Why is it that we mention this event, then? It had very little to do with you, after all. Well, it is the aforementioned lack of foresight involved which concerns us most at this present moment in time. The government seems perpetually inclined to think of the here and now more than the future, or, in some cases, not to think at all. It is this which bothers us most. It is a common occurrence that Conservatives and Liberal Democrats alike will condemn the Labour party for their lack of foresight, 'leaving' you to deal with the deficit, but it is a problem which seems to plague every party whenever they are in government, and governing with blinkers on, we would suggest, is not the best way to tackle politics.

The radical new changes made by you to the education of schoolchildren in this country has been a controversial matter for a while now. Time and again the public has spoken out against your reforms, yet our concerns have been ignored. It does your party no credit - what do we plebeians know of what is best for our own children, after all? Yet the very core of the matter is that whenever the government makes a severe change to our lives it is us who has to live with the consequences. Politicians can afford to attend good private schools if state schools would not meet their children's needs, after all, but for the common man, this is not a perceivable option. Our schools are for all intents and purposes at your beck and call; is it not imperative, therefore, that you should consider the practical application and ultimate consequences of your reforms? Trust us as we proceed to inform you of the grave error you have committed in your latest radical alterations to our education system.

It was recently reported how you have decided to 'ban' non-English classics from the GCSE syllabus, thus losing the chance to learn of the racial inequality as presented in books such as Harper Lee's 1960 novel To Kill a Mockingbird and the social themes of John Steinbeck's 1937 classic Of Mice and Men. Within a very short timeframe, an online petition had been set up to convince you to change your reforms, and the hashtag '#Mockingbird' was trending on Twitter. As much as many of us writing to you now detest the 'hashtag', its popularity is testament to the strength of the opposition to this unwelcome announcement.

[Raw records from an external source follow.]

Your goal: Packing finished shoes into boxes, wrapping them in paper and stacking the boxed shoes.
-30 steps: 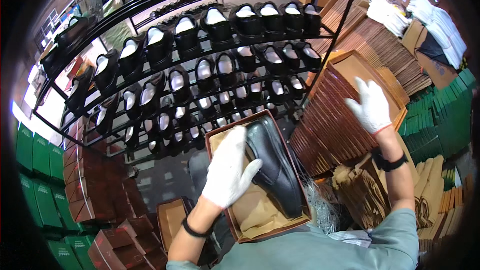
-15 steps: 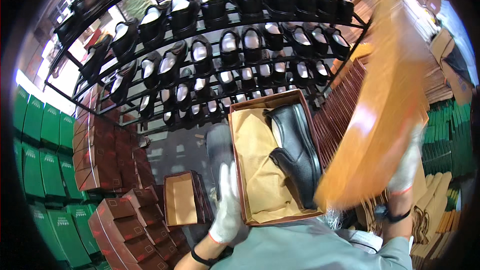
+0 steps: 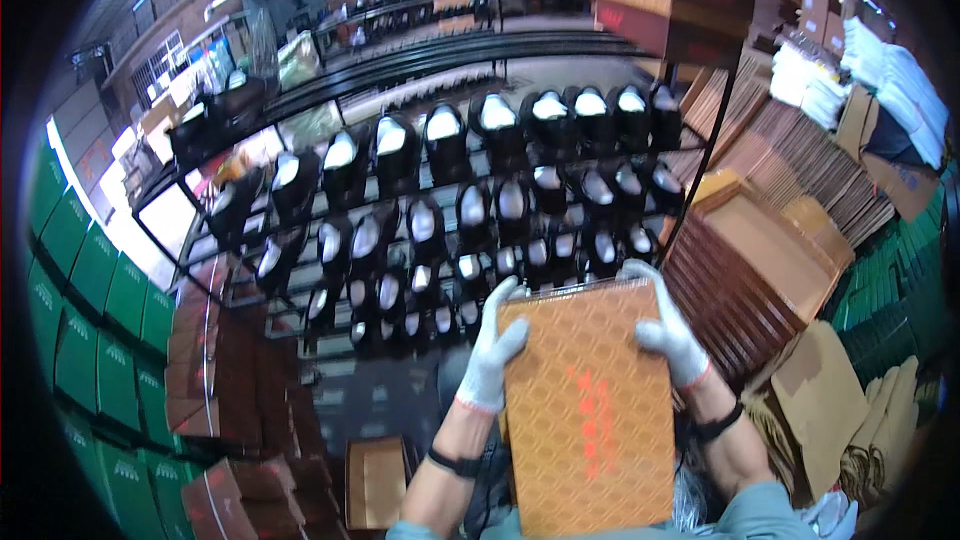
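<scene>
Right in front of me is a shoe box (image 3: pixel 590 400) with an orange-brown patterned lid on it and red print. My left hand (image 3: pixel 492 350), in a white glove, grips its left side near the far end, thumb on the lid. The gloved right hand (image 3: pixel 668 332) holds the far right corner the same way. Whatever lies inside is hidden beneath the lid. Beyond the box stands a black metal rack (image 3: pixel 440 175) with several rows of black shoes (image 3: pixel 425 225) with pale insoles.
Two shoe boxes (image 3: pixel 680 0) sit on the rack's top right. At right are stacked dark red box trays (image 3: pixel 740 290) and brown paper (image 3: pixel 815 390). Green boxes (image 3: pixel 95 290) and dark red boxes (image 3: pixel 215 370) are piled at left. A tray (image 3: pixel 375 480) lies low, left of centre.
The orange lid, swung up at the right in my right hand, now covers the box, hiding the black shoe and paper. Both hands hold the box's far end. The view has tilted up.
</scene>
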`<state>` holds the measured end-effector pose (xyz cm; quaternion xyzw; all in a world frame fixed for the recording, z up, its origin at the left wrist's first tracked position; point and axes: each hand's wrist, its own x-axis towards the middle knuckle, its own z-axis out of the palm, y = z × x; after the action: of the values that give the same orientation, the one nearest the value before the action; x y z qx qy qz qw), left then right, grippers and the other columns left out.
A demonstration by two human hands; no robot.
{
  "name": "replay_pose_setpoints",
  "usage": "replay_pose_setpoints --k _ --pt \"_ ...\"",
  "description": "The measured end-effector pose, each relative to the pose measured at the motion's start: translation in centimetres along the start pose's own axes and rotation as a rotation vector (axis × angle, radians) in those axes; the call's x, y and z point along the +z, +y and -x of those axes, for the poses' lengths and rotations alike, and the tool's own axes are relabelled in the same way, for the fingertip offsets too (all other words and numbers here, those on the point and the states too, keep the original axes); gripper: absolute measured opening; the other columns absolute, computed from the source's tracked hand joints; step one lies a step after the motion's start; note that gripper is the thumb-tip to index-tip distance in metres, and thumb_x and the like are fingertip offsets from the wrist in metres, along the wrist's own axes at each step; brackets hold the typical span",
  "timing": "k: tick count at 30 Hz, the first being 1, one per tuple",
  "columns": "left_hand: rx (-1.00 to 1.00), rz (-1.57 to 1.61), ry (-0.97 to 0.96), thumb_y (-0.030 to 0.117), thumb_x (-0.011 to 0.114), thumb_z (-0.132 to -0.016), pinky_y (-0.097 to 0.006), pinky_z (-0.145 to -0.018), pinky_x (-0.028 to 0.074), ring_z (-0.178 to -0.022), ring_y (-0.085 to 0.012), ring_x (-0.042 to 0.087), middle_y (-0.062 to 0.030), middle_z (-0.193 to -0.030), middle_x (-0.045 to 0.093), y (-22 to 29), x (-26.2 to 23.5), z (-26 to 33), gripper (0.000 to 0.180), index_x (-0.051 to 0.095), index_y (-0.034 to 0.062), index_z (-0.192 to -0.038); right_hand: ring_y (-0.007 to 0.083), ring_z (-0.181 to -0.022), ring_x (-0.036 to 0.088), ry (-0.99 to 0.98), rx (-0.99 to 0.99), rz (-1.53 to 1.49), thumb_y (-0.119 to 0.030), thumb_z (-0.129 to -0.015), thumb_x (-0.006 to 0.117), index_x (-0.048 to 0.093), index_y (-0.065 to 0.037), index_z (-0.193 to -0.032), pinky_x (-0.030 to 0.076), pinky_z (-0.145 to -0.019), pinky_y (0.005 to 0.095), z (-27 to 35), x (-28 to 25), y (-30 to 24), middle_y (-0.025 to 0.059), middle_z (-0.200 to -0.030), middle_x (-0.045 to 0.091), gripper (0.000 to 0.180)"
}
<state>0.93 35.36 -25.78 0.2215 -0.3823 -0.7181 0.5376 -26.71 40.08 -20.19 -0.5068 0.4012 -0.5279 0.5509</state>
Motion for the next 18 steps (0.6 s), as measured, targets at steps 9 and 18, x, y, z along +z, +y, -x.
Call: replay_pose_setpoints --k 9,18 --pt "0.057 -0.359 0.149 0.036 0.056 -0.120 -0.036 -0.114 0.050 -0.129 -0.0179 0.061 -0.0098 -0.148 0.062 -3.6 -3.8 -0.4 0.052 0.050 0.0048 -0.161 0.0275 -0.161 0.039 0.097 0.059 0.024 -0.032 -0.089 0.090 0.023 -0.001 -0.179 0.030 -0.135 0.0430 0.4 -0.2 1.7 0.0196 -0.174 0.041 0.116" --pt "-0.243 -0.016 0.037 0.029 0.075 -0.110 -0.040 -0.115 0.055 -0.132 -0.0218 0.064 -0.0089 -0.150 0.062 -1.8 2.1 -3.4 0.071 0.039 0.0092 -0.168 0.0298 -0.165 0.036 0.089 0.174 -0.112 -0.029 -0.080 0.095 0.007 -0.004 -0.182 0.028 -0.137 0.0449 6.3 -2.0 2.3 0.0171 -0.180 0.035 0.137"
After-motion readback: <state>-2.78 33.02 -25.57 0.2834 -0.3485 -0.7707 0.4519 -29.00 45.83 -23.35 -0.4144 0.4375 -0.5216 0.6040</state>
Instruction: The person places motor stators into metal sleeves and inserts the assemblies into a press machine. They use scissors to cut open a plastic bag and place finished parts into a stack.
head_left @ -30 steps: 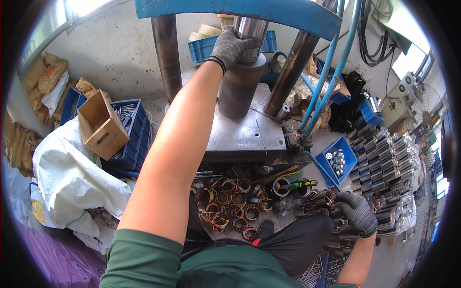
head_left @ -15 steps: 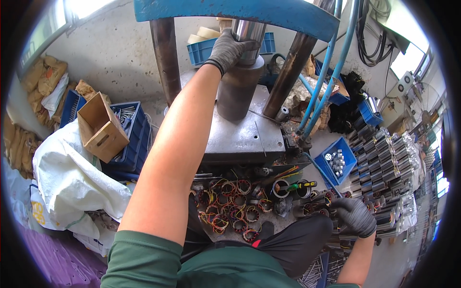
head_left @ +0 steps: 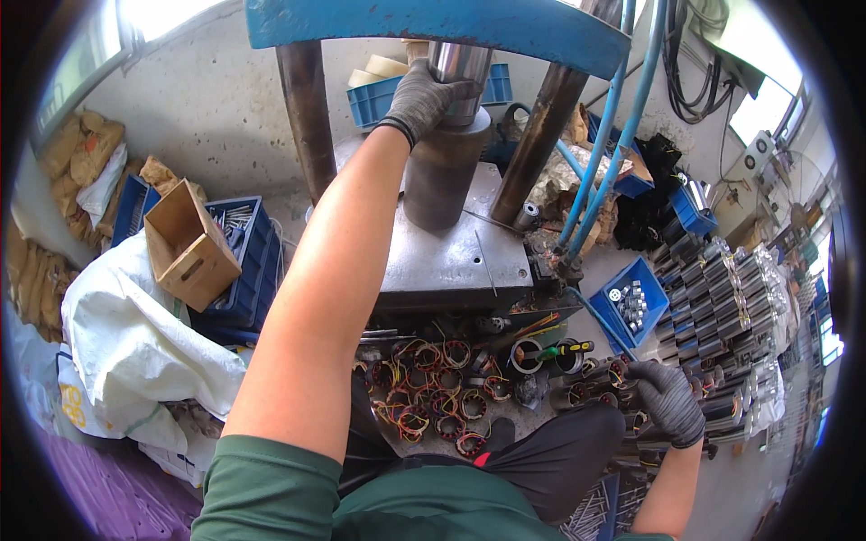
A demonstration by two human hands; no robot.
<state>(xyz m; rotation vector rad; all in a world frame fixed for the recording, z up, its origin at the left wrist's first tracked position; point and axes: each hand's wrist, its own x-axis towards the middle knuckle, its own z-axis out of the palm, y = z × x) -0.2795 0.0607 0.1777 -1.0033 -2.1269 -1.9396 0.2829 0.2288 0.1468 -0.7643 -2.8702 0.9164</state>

You soon bit back, however, by clarifying that nothing has been banned, and that you are merely 'asking exam boards to broaden - not narrow - the books young people study for GCSE.'

Unfortunately, your logicality seems to have been turned down to a particularly low temperature that day, so as a kindness we have decided to clarify things for you. It is true that you stipulate students must study (and we quote from your article rebuffing these unsavoury 'rumours' as published in The Telegraph on 26 May) 'a whole Shakespeare play, poetry from 1789 including the [R]omantics [we have kindly added the appropriate capital 'R' for you there], a 19th-century novel and some fiction or drama written in the British Isles since 1914 [why British we can't fathom].' You go on to add: 'Beyond this, exam boards have the freedom to design specifications so that they are stretching and interesting, and include any number of other texts from which teachers can then choose.'

Unfortunately, this only highlights, not refutes, the problem. While you may never have 'banned' these books per se, your reforms have put the English Literature syllabus into a situation where it would be nigh on impossible to include any additional material, foreign or otherwise. The set-up is so fixed and so challenging that there would be no space to add any additional material to the subject whether or not the presiding teacher had the will or the inclination to take on the additional challenge. One of us works for the Shakespeare Birthplace Trust and can confirm the continued popularity of Shakespeare - the Trust received over 800,000 visitors in 2013, and the Royal Shakespeare Company regularly sells out performances - but these patrons are usually adults and students. Children, conversely, and understandably, often have great difficulty understanding Shakespeare, not necessarily because Shakespeare's language is particularly challenging - David Crystal reminds us that 'Over 90% of the English used in Shakespeare's day has not lost its meaning' - but because it is perceived to be so. Children need to be eased into Shakespeare, introduced to it in fun ways (I would recommend in performance rather than on the page, and in simpler forms, such as the tried and tested Macbeth) and guided through his true challenges. It is for this reason only parts of the plays are usually used in classrooms: by the time a teacher has helped a class fully understand and appreciate a full Shakespeare play, it is time to move on to a 19th-century novel, a period where the form of the novel was relatively young in England and still very elitist, and thus another challenge presents itself. It will be a relief once schools can bring their pupils to the post-1914 works, and they can all uniformly rely on George Orwell's Animal Farm (1945). Where in all this, we ask, is there going to be any room for non-English literature? Anyone with a logical mind can see the problem here.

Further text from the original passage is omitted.